The cinematographer’s career is full and varied, and it shows with the complete control of camera and tone in director Tim Story’s The Blackening. The horror-comedy brings a group of college friends together for a reunion in a cabin in the woods, where they’re terrorized by masked killers and a board game called The Blackening. The less said about the plot, the better—The Blackening is a film whose surprises you really want to enjoy without warning.

Recently, we could’ve spent days talking to Todd A. Dos Reis about his career but focused on his exceptional nighttime photography in The Blackening.

You made a contained space very cinematic with the game room, where the characters play the titular game. The colors really pop, especially green. How’d you want to create a mood in the house?

We had a very strange house in Brentwood that worked for most of it. It worked for everything except for the hallway and the basement scenes. I’m glad you picked up on the green because I really wanted to make that pop. There was a little more outside that didn’t make it into the final cut, but I like having green work for so many different things. I not only use it in this movie, but I use a lot of my television series for different reasons. But for this, it felt right just to have a weird element to be there. Whoever owned this house had some 30-year-old lighting fixture out in the backyard that they use for who knows what, hunting raccoons or something. I wanted to use it to play off of the cool colors. I use a lot of cool colors on the outside and on the inside of the house.

It always helps stretch the budget a little, right?

Since we had very little money, I had to use what they had there at the house. There was track lighting all around. When we needed another look, I basically just gelled what they already had up there and augmented it with a few of our movie lights. But in that game room, they spend a lot of time playing the game, and we had to make sure we created a look that wasn’t so bright and comedy-esque.

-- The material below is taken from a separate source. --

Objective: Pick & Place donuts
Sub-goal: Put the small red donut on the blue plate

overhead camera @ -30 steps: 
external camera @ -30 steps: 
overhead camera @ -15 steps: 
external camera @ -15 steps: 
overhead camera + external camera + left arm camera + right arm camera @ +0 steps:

You and director Tim Story handle that tone well. It’s right up next to the line of horror parody, but it still falls within the horror-comedy genre. How’d you maintain that?

Tim and I talked about that. What we did is basically split up the duties. I knew he was a master at comedy, so he handled the comedy of it, and I wanted no part of the comedy as far as lighting goes. I lit it as a straight horror movie. I didn’t do anything you would see in a normal comedy, like a brighter light. I tried to keep it moody and shadowy and rich.